TASK OBJECTIVE -> Straight copy, no pictures: transcribe each entry as it stands.

Stored data
▬▬▬▬▬▬

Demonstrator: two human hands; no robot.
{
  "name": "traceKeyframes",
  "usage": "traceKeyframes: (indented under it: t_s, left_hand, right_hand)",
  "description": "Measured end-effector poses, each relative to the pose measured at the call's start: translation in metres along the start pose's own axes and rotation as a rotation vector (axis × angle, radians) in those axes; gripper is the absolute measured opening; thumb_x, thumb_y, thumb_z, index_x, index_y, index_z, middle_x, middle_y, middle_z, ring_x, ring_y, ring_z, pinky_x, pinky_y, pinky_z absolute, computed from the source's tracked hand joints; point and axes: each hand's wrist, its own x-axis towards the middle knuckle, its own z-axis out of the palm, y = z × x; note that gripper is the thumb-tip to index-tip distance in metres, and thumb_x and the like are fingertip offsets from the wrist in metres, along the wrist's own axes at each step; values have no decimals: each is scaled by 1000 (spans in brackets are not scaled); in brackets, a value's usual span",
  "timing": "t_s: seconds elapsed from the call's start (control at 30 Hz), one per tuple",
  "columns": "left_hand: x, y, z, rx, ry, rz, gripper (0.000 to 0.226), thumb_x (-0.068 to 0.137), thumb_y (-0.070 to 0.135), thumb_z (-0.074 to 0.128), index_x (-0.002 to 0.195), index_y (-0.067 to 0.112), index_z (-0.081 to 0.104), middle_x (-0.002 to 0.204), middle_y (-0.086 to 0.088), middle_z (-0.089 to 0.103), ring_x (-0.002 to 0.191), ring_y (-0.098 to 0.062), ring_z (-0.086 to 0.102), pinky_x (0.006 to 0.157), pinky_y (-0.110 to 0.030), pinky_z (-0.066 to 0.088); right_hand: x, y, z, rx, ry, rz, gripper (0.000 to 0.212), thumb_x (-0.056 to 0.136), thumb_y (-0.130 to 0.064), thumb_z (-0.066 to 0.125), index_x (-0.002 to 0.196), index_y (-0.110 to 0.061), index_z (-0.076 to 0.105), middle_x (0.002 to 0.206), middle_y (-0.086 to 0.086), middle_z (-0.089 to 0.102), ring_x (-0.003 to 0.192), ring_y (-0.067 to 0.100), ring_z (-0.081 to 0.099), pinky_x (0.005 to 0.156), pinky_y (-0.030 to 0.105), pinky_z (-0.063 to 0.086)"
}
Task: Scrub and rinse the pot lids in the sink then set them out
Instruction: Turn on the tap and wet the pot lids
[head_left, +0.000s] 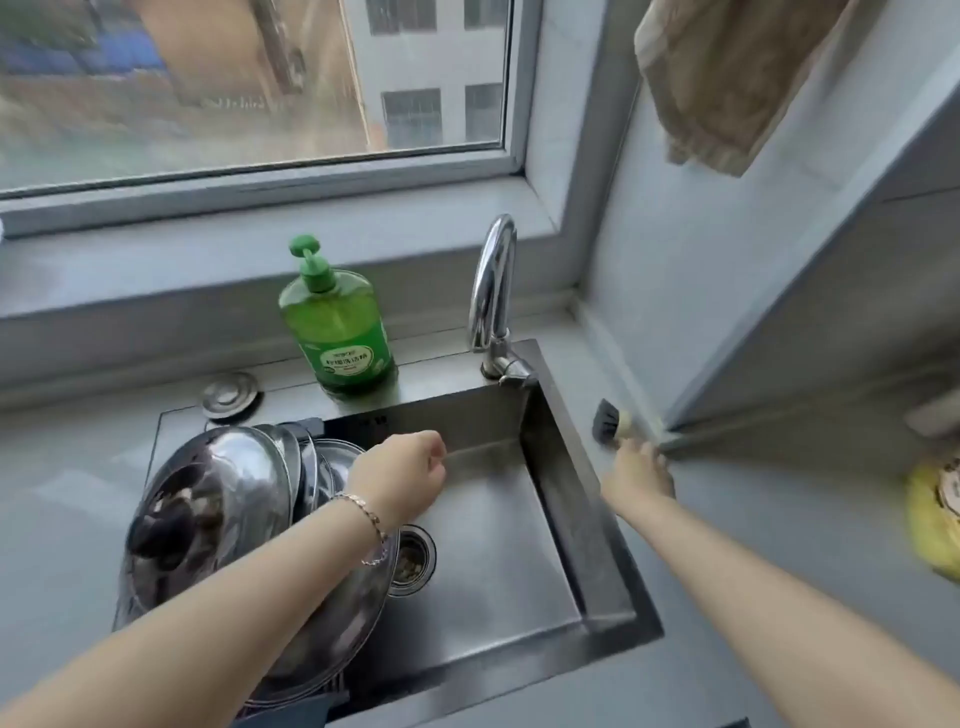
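Lids (208, 499): stacked and leaning in the left of the sink (498, 519), under your left forearm
Left hand (400, 478): fingers curled over the basin; nothing seen in them
Right hand (636, 470): at the brush (608, 421) on the table (727, 571) just right of the sink; too blurred to tell whether you grip it
Risk: your forearm may nudge the leaning stack, sending it sliding; a loose pinch may drop the brush

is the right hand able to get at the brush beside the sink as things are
Probably yes: the right hand is already at the brush, which lies on the counter beside the sink, with nothing between them.
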Motion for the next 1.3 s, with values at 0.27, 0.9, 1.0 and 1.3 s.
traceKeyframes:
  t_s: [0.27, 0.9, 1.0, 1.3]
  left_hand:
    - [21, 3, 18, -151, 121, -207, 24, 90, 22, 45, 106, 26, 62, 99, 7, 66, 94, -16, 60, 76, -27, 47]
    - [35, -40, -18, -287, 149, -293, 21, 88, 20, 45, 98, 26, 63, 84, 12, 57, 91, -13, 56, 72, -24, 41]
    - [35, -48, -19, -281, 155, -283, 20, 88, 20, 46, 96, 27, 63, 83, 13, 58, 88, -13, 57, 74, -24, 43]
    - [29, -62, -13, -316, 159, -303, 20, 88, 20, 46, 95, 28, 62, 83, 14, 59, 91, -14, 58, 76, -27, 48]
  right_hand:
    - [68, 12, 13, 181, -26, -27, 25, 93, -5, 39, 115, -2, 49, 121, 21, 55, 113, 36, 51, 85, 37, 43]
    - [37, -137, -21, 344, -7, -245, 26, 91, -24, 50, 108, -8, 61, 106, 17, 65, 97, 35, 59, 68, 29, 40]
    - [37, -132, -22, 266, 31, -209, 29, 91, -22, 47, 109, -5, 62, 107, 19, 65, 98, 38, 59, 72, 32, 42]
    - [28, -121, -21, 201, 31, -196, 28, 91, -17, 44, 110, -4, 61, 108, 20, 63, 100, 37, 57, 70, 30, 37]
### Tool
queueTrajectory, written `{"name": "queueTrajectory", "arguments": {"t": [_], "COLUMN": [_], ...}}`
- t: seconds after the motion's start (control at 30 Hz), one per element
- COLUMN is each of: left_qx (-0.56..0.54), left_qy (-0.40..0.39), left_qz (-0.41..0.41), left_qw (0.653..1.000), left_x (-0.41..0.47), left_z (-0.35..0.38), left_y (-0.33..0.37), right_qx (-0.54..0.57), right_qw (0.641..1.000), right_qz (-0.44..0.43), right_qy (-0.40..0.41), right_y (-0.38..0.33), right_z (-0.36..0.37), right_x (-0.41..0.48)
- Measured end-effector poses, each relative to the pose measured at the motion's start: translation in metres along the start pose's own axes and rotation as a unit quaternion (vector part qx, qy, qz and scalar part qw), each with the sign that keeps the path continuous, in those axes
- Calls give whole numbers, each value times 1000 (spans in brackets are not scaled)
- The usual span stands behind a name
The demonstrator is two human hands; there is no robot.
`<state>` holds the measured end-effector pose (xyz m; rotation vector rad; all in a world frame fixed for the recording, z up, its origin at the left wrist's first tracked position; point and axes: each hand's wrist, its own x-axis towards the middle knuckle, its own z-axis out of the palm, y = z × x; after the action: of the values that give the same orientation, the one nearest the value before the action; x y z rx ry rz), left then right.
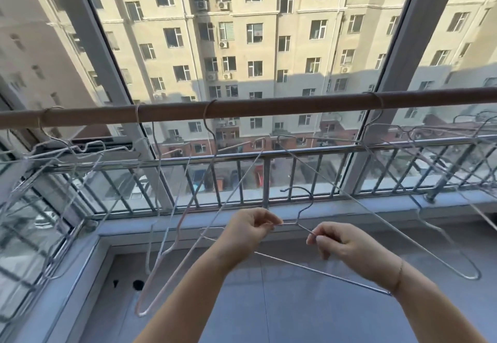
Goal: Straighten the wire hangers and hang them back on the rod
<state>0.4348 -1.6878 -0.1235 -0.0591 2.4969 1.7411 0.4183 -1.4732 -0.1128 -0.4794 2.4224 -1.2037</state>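
Big window (242,47) fills the view, apartment block beyond the glass, and across it runs the brown rod (269,107), edge to edge. Below that, a metal railing (269,154) stands along the sill (349,208).

On the rod, bent wire hangers everywhere: a tangled bunch (53,160) crowds the left end, another cluster (443,138) hangs toward the right end. Near the middle of the rod a pale hanger (188,224) dangles badly skewed, its long loop dropping down toward the floor. A silver hanger (403,224) hooked right of centre stretches diagonally down to the right.

Now the action, low and centre, off the rod: one wire hanger (306,208) is held in front of the sill, hook pointing up. Left hand (250,229) pinches the wire just left of the neck, fingertips pressed together on it. Right hand (341,240) pinches the sloping shoulder just right of the neck. The hanger's bottom bar (309,267) runs under both wrists.
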Motion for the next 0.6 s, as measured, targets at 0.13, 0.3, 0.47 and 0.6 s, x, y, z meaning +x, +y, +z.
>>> {"name": "queueTrajectory", "arguments": {"t": [0.13, 0.3, 0.47, 0.6], "left_qx": [62, -122, -247, -262], "left_qy": [177, 52, -2, 5], "left_qz": [29, -6, 45, 79], "left_qw": [982, 991, 968, 962], "left_x": [-4, -14, -20, -13], "left_z": [14, 44, 57, 52], "left_y": [7, 33, 75, 109], "right_qx": [108, 228, 263, 318], "right_qw": [994, 969, 949, 925], "right_qz": [6, -14, -102, -118], "right_qy": [28, 94, 139, 174], "right_y": [-7, -22, -51, -67], "right_z": [5, 9, -2, -18], "right_x": [-24, -44, -52, -43]}}
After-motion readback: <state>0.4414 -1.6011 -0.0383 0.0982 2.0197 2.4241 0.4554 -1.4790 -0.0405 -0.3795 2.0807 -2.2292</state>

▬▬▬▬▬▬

RESPONSE FOR THIS EXERCISE ->
Demonstrator: two human hands; no robot.
{
  "name": "traceKeyframes",
  "usage": "traceKeyframes: (indented under it: t_s, left_hand, right_hand)",
  "description": "Measured end-effector poses, each relative to the pose measured at the call's start: translation in metres along the start pose's own axes and rotation as a rotation vector (axis × angle, radians) in those axes; gripper is the absolute measured opening; thumb_x, thumb_y, thumb_z, index_x, index_y, index_z, middle_x, middle_y, middle_z, ring_x, ring_y, ring_z, pinky_x, pinky_y, pinky_z absolute, computed from the source's tracked hand joints; point and axes: each hand's wrist, its own x-axis towards the middle knuckle, its own z-axis out of the palm, y = z × x; note that gripper is the thumb-tip to index-tip distance in metres, and thumb_x and the like are fingertip offsets from the wrist in metres, along the wrist's own axes at each step; values have no decimals: each is scaled by 1000 (spans in brackets are not scaled); in brackets, a value's usual span",
  "timing": "t_s: seconds elapsed from the call's start (control at 30 Hz), one per tuple",
  "columns": "left_hand: x, y, z, rx, ry, rz, gripper (0.000 to 0.226), thumb_x (-0.068 to 0.137), thumb_y (-0.070 to 0.135), thumb_z (-0.074 to 0.128), index_x (-0.002 to 0.195), index_y (-0.067 to 0.112), index_z (-0.081 to 0.104), middle_x (-0.002 to 0.204), middle_y (-0.086 to 0.088), middle_z (-0.089 to 0.103), ring_x (-0.002 to 0.191), ring_y (-0.098 to 0.062), ring_z (-0.086 to 0.102), pinky_x (0.006 to 0.157), pinky_y (-0.110 to 0.030), pinky_z (-0.066 to 0.088); right_hand: x, y, z, rx, ry, rz, gripper (0.000 to 0.212), thumb_x (-0.056 to 0.136), thumb_y (-0.130 to 0.064), thumb_z (-0.066 to 0.125), index_x (-0.002 to 0.196), index_y (-0.110 to 0.061), index_z (-0.076 to 0.105), middle_x (0.002 to 0.206), middle_y (-0.086 to 0.086), middle_z (-0.089 to 0.102), ring_x (-0.003 to 0.192), ring_y (-0.067 to 0.100), ring_z (-0.081 to 0.099), pinky_x (0.005 to 0.156), pinky_y (-0.030 to 0.105), pinky_z (-0.063 to 0.086)"
}
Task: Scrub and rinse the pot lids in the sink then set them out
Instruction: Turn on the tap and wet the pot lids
[head_left, +0.000s] 
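Lids (208, 499): stacked and leaning in the left of the sink (498, 519), under your left forearm
Left hand (400, 478): fingers curled over the basin; nothing seen in them
Right hand (636, 470): at the brush (608, 421) on the table (727, 571) just right of the sink; too blurred to tell whether you grip it
Risk: your forearm may nudge the leaning stack, sending it sliding; a loose pinch may drop the brush

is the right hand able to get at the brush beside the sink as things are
Probably yes: the right hand is already at the brush, which lies on the counter beside the sink, with nothing between them.
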Motion for the next 1.3 s, with values at 0.27, 0.9, 1.0 and 1.3 s.
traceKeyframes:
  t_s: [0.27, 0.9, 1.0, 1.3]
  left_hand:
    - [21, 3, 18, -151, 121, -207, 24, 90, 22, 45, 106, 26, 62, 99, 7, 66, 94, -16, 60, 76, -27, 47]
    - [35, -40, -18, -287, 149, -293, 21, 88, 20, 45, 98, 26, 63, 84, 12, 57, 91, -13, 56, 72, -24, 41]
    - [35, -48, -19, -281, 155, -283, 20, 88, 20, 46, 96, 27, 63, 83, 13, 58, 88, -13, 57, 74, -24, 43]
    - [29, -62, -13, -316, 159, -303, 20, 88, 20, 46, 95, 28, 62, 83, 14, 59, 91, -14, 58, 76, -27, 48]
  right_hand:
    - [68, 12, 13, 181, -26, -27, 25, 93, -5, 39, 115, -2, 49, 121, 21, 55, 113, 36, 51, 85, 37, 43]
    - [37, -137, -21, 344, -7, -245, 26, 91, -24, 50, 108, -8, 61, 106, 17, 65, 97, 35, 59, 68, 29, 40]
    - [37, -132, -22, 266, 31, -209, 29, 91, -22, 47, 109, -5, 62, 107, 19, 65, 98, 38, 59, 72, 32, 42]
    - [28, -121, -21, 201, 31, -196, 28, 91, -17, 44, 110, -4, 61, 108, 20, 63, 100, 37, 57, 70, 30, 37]
### Tool
queueTrajectory, written `{"name": "queueTrajectory", "arguments": {"t": [_], "COLUMN": [_], ...}}`
- t: seconds after the motion's start (control at 30 Hz), one per element
- COLUMN is each of: left_qx (-0.56..0.54), left_qy (-0.40..0.39), left_qz (-0.41..0.41), left_qw (0.653..1.000), left_x (-0.41..0.47), left_z (-0.35..0.38), left_y (-0.33..0.37), right_qx (-0.54..0.57), right_qw (0.641..1.000), right_qz (-0.44..0.43), right_qy (-0.40..0.41), right_y (-0.38..0.33), right_z (-0.36..0.37), right_x (-0.41..0.48)
- Measured end-effector poses, each relative to the pose measured at the motion's start: translation in metres along the start pose's own axes and rotation as a unit quaternion (vector part qx, qy, qz and scalar part qw), each with the sign that keeps the path continuous, in those axes
- Calls give whole numbers, each value times 1000 (spans in brackets are not scaled)
- The usual span stands behind a name
The demonstrator is two human hands; there is no robot.
`<state>` holds the measured end-effector pose (xyz m; rotation vector rad; all in a world frame fixed for the recording, z up, its origin at the left wrist's first tracked position; point and axes: each hand's wrist, its own x-axis towards the middle knuckle, its own z-axis out of the palm, y = z × x; after the action: of the values that give the same orientation, the one nearest the value before the action; x y z rx ry rz), left then right.
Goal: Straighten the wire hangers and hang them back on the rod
<state>0.4348 -1.6878 -0.1235 -0.0591 2.4969 1.7411 0.4183 -1.4732 -0.1128 -0.4794 2.4224 -1.2037</state>
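Big window (242,47) fills the view, apartment block beyond the glass, and across it runs the brown rod (269,107), edge to edge. Below that, a metal railing (269,154) stands along the sill (349,208).

On the rod, bent wire hangers everywhere: a tangled bunch (53,160) crowds the left end, another cluster (443,138) hangs toward the right end. Near the middle of the rod a pale hanger (188,224) dangles badly skewed, its long loop dropping down toward the floor. A silver hanger (403,224) hooked right of centre stretches diagonally down to the right.

Now the action, low and centre, off the rod: one wire hanger (306,208) is held in front of the sill, hook pointing up. Left hand (250,229) pinches the wire just left of the neck, fingertips pressed together on it. Right hand (341,240) pinches the sloping shoulder just right of the neck. The hanger's bottom bar (309,267) runs under both wrists.
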Motion for the next 0.6 s, as measured, targets at 0.13, 0.3, 0.47 and 0.6 s, x, y, z meaning +x, +y, +z.
>>> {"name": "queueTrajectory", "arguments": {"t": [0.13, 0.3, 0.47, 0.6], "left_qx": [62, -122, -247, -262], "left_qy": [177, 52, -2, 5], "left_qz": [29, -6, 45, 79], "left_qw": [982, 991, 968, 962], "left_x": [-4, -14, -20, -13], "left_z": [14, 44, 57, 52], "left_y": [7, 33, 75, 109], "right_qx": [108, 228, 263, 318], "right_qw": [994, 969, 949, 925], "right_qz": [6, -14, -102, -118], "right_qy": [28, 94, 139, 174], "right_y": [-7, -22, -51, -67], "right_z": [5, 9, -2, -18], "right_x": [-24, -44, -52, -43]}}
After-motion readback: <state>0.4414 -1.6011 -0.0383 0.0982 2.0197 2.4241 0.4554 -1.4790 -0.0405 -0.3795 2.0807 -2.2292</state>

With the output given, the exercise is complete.